• What you need to do: Output the whole listing below. Keep it exact.

• Provided material:
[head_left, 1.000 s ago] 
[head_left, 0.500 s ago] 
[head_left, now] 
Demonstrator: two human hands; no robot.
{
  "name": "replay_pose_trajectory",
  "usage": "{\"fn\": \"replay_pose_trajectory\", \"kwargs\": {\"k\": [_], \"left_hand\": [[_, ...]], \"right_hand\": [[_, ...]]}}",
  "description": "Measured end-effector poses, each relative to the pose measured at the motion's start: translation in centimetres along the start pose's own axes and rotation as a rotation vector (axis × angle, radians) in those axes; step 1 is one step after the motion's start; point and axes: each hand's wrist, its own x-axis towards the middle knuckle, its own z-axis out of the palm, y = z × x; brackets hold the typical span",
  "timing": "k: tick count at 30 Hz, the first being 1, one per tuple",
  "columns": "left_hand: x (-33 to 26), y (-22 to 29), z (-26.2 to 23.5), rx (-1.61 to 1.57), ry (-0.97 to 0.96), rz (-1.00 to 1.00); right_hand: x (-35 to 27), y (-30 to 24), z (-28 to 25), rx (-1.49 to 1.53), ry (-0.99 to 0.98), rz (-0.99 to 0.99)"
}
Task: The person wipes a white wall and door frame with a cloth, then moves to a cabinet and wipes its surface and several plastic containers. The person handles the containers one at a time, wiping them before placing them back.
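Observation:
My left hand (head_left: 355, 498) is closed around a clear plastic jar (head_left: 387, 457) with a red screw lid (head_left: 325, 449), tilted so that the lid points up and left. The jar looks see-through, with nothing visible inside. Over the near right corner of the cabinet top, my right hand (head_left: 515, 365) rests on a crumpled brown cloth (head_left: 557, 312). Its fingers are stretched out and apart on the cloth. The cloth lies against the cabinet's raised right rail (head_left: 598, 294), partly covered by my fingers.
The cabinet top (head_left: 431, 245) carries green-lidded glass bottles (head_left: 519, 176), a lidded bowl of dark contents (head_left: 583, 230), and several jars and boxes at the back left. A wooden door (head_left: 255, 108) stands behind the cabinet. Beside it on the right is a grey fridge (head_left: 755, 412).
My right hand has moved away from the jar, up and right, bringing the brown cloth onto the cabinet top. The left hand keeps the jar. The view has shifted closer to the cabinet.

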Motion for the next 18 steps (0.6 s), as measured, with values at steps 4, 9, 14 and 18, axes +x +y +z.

• Task result:
[head_left, 1.000 s ago] 
[head_left, 0.500 s ago] 
[head_left, now] 
Demonstrator: two human hands; no robot.
{
  "name": "replay_pose_trajectory",
  "usage": "{\"fn\": \"replay_pose_trajectory\", \"kwargs\": {\"k\": [_], \"left_hand\": [[_, ...]], \"right_hand\": [[_, ...]]}}",
  "description": "Measured end-effector poses, each relative to the pose measured at the motion's start: translation in centimetres along the start pose's own axes and rotation as a rotation vector (axis × angle, radians) in those axes; step 1 is one step after the motion's start; point and axes: each hand's wrist, its own x-axis towards the middle knuckle, its own z-axis out of the palm, y = z × x; brackets hold the typical span",
  "timing": "k: tick count at 30 Hz, the first being 1, one per tuple",
  "columns": "left_hand: x (-33 to 26), y (-22 to 29), z (-26.2 to 23.5), rx (-1.61 to 1.57), ry (-0.97 to 0.96), rz (-1.00 to 1.00); right_hand: x (-35 to 27), y (-30 to 24), z (-28 to 25), rx (-1.49 to 1.53), ry (-0.99 to 0.98), rz (-0.99 to 0.99)"
}
Task: The person wipes a white wall and door frame with a cloth, then moves to a cabinet and wipes its surface and several plastic containers. The person handles the containers one at a time, wiping them before placing them back.
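Observation:
My left hand (head_left: 355, 498) is closed around a clear plastic jar (head_left: 387, 457) with a red screw lid (head_left: 325, 449), tilted so that the lid points up and left. The jar looks see-through, with nothing visible inside. Over the near right corner of the cabinet top, my right hand (head_left: 515, 365) rests on a crumpled brown cloth (head_left: 557, 312). Its fingers are stretched out and apart on the cloth. The cloth lies against the cabinet's raised right rail (head_left: 598, 294), partly covered by my fingers.
The cabinet top (head_left: 431, 245) carries green-lidded glass bottles (head_left: 519, 176), a lidded bowl of dark contents (head_left: 583, 230), and several jars and boxes at the back left. A wooden door (head_left: 255, 108) stands behind the cabinet. Beside it on the right is a grey fridge (head_left: 755, 412).
My right hand has moved away from the jar, up and right, bringing the brown cloth onto the cabinet top. The left hand keeps the jar. The view has shifted closer to the cabinet.
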
Motion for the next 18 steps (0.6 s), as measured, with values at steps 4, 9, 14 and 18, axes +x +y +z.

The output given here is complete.